Some tricks: Keep the bedroom cool to help you fall asleep. Studies have found a correlation between high core body temperature and insomnia. If you have trouble falling asleep, get up and leave the room until you feel tired. Finally, “never exercise after 4 pm,” she warns. While exercise will improve your sleep, it’s better to do it earlier in the day, so that your body has time to come down.
Have More Sex
Think you’re just too old and too tired to have sex like you once did? No way, says Cwynar– good, frequent sex is one of the best things you can do to increase your health and get rid of fatigue. “It stimulates brain function, burns calories, increases oxygenation, boosts immunity and relieves stress and depression.” If you feel you’re not as interested in it as you once were, she advises having your testosterone levels checked out, noting that, in women, testosterone boosts libido and energy.
Plus, it’s a good way to start the day. “I advocate for sex in the morning,” Cwynar says. “Most women will find an excuse at night. But if they start their day with it, from a hormonal perspective, they’ll be much more energetic. It invigorates people.”
Move More To Boost Metabolism
Yeah, yeah, you’re too tired to exercise, right? Well studies show that the more you move, the more energy you’ll have. “No more excuses,” scolds Cwynar. Oftentimes, she finds that people don’t push their bodies hard enough. While it’s true that any exercise is good, try to really sweat. She recommends burst training, where you work at nearly 100% capacity for 45 seconds, rest for 90 seconds, and then repeat for 20 minutes. It helps burn fat for the next 36 hours and increases metabolism.
Cwynar has also noticed that many of her patients feel mortified by using a gym. “It’s like going into a nudist colony or something.” If you’re embarrassed, she advises exercising at home with workout DVDs, exercise equipment or by running in the neighborhood. Dancing is another way to get out and have fun while burning calories.

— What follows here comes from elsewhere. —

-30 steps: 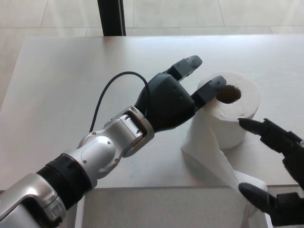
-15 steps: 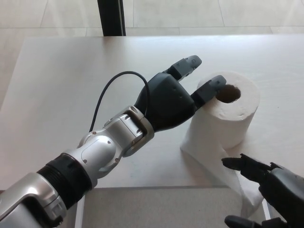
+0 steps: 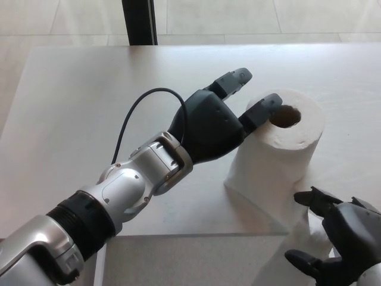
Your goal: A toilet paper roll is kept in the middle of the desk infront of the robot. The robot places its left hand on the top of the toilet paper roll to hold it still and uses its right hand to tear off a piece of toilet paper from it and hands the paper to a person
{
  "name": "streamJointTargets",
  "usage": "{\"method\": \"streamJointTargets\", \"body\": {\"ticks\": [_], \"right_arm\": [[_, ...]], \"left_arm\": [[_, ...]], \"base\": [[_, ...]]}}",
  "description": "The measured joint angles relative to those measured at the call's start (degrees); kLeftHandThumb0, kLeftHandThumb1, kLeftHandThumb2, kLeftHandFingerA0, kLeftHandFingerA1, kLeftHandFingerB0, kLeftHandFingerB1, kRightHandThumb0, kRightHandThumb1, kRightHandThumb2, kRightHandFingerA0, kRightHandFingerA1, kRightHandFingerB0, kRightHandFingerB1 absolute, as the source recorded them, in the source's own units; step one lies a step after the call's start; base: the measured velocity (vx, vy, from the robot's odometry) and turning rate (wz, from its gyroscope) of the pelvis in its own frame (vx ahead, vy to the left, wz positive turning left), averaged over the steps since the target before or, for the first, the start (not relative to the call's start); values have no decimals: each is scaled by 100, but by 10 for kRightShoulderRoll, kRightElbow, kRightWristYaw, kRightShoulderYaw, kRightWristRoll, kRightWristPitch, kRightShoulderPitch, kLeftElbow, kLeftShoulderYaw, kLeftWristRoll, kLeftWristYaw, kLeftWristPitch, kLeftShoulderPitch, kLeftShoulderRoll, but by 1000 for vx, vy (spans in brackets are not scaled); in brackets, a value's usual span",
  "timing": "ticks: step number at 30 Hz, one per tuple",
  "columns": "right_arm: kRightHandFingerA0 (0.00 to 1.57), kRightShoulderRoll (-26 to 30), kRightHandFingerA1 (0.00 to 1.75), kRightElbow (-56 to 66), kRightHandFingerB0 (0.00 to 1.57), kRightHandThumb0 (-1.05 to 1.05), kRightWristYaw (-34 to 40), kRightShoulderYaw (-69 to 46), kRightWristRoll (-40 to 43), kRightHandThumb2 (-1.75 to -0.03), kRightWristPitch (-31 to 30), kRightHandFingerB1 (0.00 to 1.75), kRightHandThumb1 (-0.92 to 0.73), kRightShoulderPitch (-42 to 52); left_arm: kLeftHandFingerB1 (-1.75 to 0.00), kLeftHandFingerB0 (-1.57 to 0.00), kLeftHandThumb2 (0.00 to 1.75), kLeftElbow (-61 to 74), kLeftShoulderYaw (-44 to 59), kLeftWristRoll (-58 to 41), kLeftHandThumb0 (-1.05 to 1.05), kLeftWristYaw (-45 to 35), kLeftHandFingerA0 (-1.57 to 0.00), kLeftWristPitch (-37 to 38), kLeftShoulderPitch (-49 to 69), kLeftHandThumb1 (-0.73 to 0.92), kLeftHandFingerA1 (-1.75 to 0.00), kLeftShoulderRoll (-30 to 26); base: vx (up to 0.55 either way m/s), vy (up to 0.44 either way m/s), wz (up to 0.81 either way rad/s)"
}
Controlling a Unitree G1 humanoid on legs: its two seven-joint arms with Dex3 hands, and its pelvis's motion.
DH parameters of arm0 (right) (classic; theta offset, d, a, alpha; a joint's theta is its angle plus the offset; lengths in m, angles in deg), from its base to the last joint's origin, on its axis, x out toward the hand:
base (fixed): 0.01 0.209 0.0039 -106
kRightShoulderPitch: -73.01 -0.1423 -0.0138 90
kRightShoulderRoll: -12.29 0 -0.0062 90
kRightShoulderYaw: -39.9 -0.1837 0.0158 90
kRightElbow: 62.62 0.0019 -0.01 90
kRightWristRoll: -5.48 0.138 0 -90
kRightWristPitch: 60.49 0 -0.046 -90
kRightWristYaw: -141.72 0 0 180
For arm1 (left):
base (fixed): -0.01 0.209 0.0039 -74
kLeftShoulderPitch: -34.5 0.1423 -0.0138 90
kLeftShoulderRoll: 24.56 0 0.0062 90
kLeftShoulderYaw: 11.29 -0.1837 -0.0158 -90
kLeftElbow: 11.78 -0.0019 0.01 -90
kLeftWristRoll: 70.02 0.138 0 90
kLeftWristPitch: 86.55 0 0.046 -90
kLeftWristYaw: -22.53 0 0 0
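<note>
Tabletop point(image 3: 77, 101) room lies wide at your 9 to 12 o'clock, pale and bare, while the near edge runs just under the roll at 6 o'clock, with floor below it. You have the toilet paper roll point(image 3: 284, 143) standing upright right of centre, its cardboard core facing up, close to that near edge. A loose sheet point(image 3: 280, 205) trails from its base toward 5 o'clock and drops over the edge, where your right hand covers part of it.

Your left hand point(image 3: 217, 122) comes in from 8 o'clock on a silver forearm with a black cable looping above the wrist. Its fingers point(image 3: 262, 110) are spread apart and hold nothing; one tip rests on the roll's top rim at the 9 o'clock side of the core, the other points past the roll toward 12 o'clock.

Your right hand point(image 3: 336, 241) sits at the 5 o'clock corner, cut off by the frame. Its fingers are parted around the hanging sheet; you cannot tell from here whether they pinch it
</note>
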Motion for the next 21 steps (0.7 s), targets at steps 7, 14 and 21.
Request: {"method": "streamJointTargets", "body": {"ticks": [7,14,21], "right_arm": [[28,-60,71,-30,35,-65,53,-28,-35,-91,40,66,-54,42],[0,-98,44,-69,6,-79,99,-59,-71,-86,96,32,-48,62],[0,-55,11,-73,14,-80,51,-32,-101,-74,83,2,-45,39]], "left_arm": [[-11,-4,81,0,0,0,-55,0,0,0,0,53,-13,0],[-6,-3,80,-2,0,0,-54,1,0,0,0,52,-10,0],[-25,0,63,-1,0,0,-46,0,0,0,0,58,-12,0]], "base": [[0,0,0],[0,0,0],[0,0,0]]}}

Get Your Thyroid Checked Out
“Although millions have a thyroid problem, only about half of cases are diagnosed,” says Cwynar. Hypothyroidism, the most common thyroid disorder, can cause nightmares, anxiety, mood swings, weight gain, impaired concentration and severe fatigue. If you experience any of these issues, she suggests getting a simple blood test to check your TSH levels. However, she notes that not all doctors agree on how to read the test. Some believe that below 5.0 is “normal,” but she believes your levels should be below 2.5.
Prepare For “That Time Of The Month”
Cwynar says hormones greatly impact fatigue, and PMS can hijack your energy if you don’t prepare for it. “You’re losing fluid, your hormones are plummeting and you can get neck pain and confusion. Some of us become lunatics,” she says. (Thanks, Doc.) To curb the fatigue that comes with PMS, fill up on fruits and veggies, eat more fiber and complex carbs, avoid salt and caffeine, exercise more and try yoga or pilates. Natural remedies like Japanese krill oil, magnesium supplements, chasteberry herb, vitamin B6 and licorice may also provide relief.

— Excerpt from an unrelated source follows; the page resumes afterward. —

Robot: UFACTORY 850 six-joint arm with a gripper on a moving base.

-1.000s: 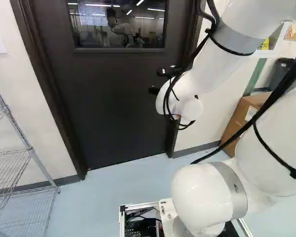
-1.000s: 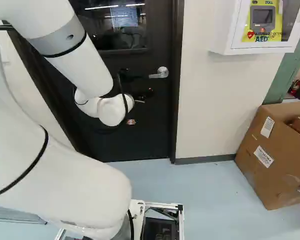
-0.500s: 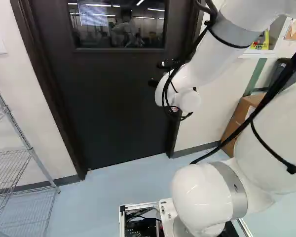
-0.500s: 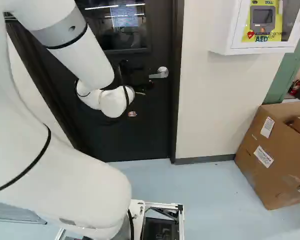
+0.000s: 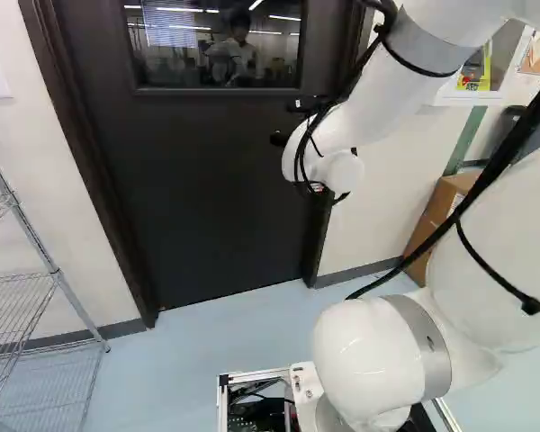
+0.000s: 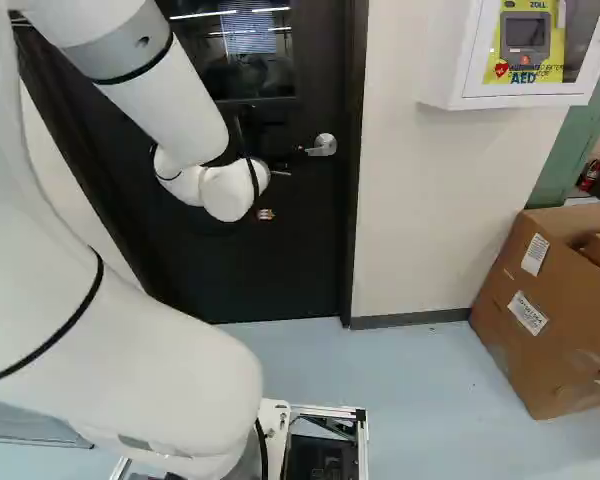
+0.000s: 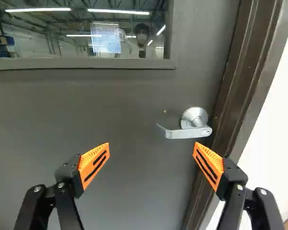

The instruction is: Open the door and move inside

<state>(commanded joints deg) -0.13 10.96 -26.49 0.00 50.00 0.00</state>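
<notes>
Silver handle [image 7: 187, 133] sits on the shut door [image 7: 120, 105]; the end effector [image 7: 151, 146], spread wide, hangs short of the handle. Advancing off-centre could jam an orange pad [image 7: 212, 157] against the handle instead of straddling it.

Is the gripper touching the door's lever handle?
Apart. The wrist view shows the lever handle ahead of the open gripper, door showing between handle and both pads.

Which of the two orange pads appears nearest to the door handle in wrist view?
The pad on the frame's side: it appears close to the handle, while the other pad stands well beyond the handle's free end.
</notes>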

When it comes to perimenopause, the transition to menopause, “fatigue” is better described as chronic exhaustion and deep weariness. Usually, the culprit is a hormonal imbalance. Although controversial, Cwynar advocates for hormone replacement therapy. Additionally, many of the natural therapies that ease PMS will also help with both perimenopause and menopause. She also suggests herbs like St. John’s wort, black cohosh, red clover, evening primrose oil, valerian root and ginseng.
See A Specialist
If you can’t find relief through lifestyle changes and your general practitioner says everything’s normal, you may want to consider diagnostic testing to pinpoint exactly where the problem lies. From a food allergies profile test to vitamin analyses, you’ll be able to figure out exactly why you’re so tired. “You know your body,” says Cwynar. “You know when there’s something not right. Don’t accept aging as a natural consequence of life.”